3.1. Model Architecture
3.2. Bootstrap Vision-Language Representation Learning from a Frozen Image Encoder
[CLS] token. Since ZZZ contains multiple output embeddings (one from each query), we first compute the pairwise similarity between each query output and ttt, and then select the highest one as the image-text similarity. To avoid information leak, we employ a unimodal self-attention mask, where the queries and text are not allowed to see each other. Due to the use of a frozen image encoder, we can fit more samples per GPU compared to end-to-end methods. Therefore, we use in-batch negatives instead of the momentum queue in BLIP.[CLS] token with a new [DEC] token as the first text token to signal the decoding task.3.3. Bootstrap Vision-to-Language Generative Learning from a Frozen LLM
3.4. Model Pre-training
4. Experiment
In this section, experiments validate BLIP-2's superiority on zero-shot and fine-tuned vision-language tasks like VQA, captioning, and retrieval. By bridging frozen state-of-the-art image encoders (ViT-L/g) and LLMs (OPT/FlanT5) via Q-Former, it leverages representation learning to align modalities efficiently, preventing catastrophic forgetting in generative pre-training. BLIP-2 achieves top zero-shot VQAv2 (65.0%), NoCaps CIDEr (121.6), and Flickr retrieval (97.6% TR@1), surpassing Flamingo and others with 54x fewer trainable parameters (188M), while fine-tuning yields SOTA among generation models and confirms ITG loss enhances alignment even for retrieval.

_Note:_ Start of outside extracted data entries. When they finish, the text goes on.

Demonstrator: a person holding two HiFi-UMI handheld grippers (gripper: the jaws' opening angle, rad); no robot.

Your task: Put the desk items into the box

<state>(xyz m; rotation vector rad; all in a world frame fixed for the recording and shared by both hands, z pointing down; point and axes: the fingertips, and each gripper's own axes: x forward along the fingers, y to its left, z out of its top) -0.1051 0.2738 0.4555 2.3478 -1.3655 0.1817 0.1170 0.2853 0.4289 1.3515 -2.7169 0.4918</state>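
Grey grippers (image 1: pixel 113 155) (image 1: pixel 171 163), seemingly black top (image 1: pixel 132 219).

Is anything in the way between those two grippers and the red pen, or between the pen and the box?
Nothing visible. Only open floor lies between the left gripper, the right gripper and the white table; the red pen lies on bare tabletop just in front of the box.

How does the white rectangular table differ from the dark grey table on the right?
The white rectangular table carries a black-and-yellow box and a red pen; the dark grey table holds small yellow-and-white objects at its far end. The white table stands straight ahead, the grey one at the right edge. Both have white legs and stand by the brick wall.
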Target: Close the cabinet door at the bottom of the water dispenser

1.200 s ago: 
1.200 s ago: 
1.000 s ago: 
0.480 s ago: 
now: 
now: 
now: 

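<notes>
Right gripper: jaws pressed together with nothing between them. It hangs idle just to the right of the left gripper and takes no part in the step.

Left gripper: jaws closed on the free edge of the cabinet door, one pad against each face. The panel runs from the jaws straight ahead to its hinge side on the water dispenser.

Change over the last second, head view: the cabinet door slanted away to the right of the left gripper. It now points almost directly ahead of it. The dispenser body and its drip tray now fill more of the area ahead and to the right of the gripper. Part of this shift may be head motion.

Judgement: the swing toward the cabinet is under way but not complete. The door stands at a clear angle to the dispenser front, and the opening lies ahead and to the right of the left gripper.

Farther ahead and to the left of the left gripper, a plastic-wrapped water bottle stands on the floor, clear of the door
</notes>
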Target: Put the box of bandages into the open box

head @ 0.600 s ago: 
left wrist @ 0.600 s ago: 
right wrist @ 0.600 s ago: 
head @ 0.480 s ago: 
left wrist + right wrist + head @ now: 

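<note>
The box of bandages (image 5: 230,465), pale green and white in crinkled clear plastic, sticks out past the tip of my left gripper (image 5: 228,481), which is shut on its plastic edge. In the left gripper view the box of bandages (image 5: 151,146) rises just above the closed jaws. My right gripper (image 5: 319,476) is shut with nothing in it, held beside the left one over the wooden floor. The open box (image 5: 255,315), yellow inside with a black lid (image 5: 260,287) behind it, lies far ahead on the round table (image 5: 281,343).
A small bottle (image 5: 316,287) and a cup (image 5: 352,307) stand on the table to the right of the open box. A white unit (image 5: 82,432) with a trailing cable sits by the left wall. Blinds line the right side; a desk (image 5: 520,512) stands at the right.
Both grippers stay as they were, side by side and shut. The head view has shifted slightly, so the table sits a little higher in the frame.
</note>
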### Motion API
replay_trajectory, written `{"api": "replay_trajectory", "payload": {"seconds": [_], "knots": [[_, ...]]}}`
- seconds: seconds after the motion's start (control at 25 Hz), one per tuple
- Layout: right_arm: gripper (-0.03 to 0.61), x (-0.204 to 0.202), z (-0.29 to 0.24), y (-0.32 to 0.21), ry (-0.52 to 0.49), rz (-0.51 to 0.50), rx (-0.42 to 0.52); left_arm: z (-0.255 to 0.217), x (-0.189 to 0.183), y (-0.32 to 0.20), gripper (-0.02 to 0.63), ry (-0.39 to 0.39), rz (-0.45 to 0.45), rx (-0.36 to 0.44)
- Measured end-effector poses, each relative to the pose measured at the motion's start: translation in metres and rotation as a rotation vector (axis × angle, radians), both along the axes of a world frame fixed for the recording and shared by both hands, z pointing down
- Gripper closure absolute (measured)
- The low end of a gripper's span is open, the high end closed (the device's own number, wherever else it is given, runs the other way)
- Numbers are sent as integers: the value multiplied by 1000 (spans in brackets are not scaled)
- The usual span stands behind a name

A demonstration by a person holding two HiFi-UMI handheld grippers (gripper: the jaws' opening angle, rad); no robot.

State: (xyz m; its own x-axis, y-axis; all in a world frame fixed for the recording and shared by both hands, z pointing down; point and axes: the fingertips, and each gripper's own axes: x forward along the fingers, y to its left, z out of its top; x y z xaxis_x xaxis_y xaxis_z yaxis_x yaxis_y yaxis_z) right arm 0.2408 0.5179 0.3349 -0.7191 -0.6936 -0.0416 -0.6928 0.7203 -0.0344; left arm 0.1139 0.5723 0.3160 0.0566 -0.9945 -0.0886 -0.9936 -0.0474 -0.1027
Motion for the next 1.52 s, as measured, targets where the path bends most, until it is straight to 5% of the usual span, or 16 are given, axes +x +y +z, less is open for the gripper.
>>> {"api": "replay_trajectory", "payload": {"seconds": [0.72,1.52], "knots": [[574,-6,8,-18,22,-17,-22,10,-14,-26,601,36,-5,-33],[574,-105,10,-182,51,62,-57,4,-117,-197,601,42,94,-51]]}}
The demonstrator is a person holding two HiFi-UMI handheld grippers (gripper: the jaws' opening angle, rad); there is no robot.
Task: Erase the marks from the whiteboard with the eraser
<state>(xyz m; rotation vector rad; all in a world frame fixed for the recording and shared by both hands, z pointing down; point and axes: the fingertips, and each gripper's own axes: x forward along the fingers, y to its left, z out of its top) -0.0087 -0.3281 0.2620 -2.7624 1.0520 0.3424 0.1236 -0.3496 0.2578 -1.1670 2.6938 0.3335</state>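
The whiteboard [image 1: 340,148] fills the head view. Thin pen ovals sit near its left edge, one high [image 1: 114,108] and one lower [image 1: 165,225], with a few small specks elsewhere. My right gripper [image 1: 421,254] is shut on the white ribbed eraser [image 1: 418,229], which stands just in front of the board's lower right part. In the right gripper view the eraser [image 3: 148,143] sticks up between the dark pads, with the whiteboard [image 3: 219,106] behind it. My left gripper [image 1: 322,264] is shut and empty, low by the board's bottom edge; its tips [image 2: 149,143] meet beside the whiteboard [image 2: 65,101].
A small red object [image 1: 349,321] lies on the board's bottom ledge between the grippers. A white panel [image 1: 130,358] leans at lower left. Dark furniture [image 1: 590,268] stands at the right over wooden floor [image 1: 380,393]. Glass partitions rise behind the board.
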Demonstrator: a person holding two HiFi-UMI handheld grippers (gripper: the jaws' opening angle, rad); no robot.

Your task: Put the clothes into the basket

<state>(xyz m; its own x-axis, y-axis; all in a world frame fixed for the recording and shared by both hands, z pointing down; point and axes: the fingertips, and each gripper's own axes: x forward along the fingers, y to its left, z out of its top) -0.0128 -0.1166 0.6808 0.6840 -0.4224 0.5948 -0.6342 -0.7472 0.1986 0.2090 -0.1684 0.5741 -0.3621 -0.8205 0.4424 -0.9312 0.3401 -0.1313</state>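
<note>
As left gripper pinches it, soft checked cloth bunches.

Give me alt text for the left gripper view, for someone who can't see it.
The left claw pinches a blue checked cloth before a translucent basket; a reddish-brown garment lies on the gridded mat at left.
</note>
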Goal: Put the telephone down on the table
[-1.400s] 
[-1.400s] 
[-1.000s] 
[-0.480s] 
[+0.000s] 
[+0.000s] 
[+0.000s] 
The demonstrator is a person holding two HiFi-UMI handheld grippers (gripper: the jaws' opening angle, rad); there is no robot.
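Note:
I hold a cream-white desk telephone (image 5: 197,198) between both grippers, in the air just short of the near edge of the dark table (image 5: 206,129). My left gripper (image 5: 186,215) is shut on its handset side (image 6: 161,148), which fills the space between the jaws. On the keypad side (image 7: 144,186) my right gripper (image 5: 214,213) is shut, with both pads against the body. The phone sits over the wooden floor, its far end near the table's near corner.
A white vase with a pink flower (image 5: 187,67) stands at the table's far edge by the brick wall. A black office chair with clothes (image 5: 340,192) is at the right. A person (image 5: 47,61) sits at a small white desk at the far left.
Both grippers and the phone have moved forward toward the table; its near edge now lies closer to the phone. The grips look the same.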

4.1. Instructed Zero-shot Image-to-Text Generation
4.2. Image Captioning
4.3. Visual Question Answering
4.4. Image-Text Retrieval
5. Limitation
In this section, BLIP-2 falters in in-context learning for VQA because its pre-training uses single image-text pairs per sample, failing to capture correlations across multiples unlike Flamingo’s interleaved M3W dataset, prompting plans for a similar resource. Image-to-text generation yields poor results from LLM knowledge gaps, erroneous reasoning paths, or outdated image info, while frozen components inherit risks like offensive language, social biases, and data leaks. Mitigation relies on instructional prompts or filtered datasets to curb harms.
6. Conclusion
In this section, vision-language pre-training demands efficiency amid surging model sizes; BLIP-2 tackles this via a generic, compute-efficient paradigm that bridges frozen pre-trained image encoders and large language models with minimal trainable parameters. This yields state-of-the-art results across diverse vision-language tasks while unlocking emerging zero-shot instructed image-to-text generation. Ultimately, BLIP-2 advances the path to multimodal conversational AI agents.
References
In this section, the references compile foundational and cutting-edge works tackling vision-language integration, from early contrastive models like CLIP and ALIGN to generative paradigms in Flamingo, OFA, and BLIP that fuse image encoders with frozen LLMs via lightweight bridges like Q-Former. Spanning dual-encoder alignment, fusion strategies, and datasets such as COCO, Visual Genome, and LAION, they highlight scalable pre-training with noisy supervision, momentum distillation, and task unification. This synthesis grounds BLIP-2's parameter-efficient pre-training, enabling state-of-the-art zero-shot generalization and multimodal capabilities across captioning, VQA, and retrieval.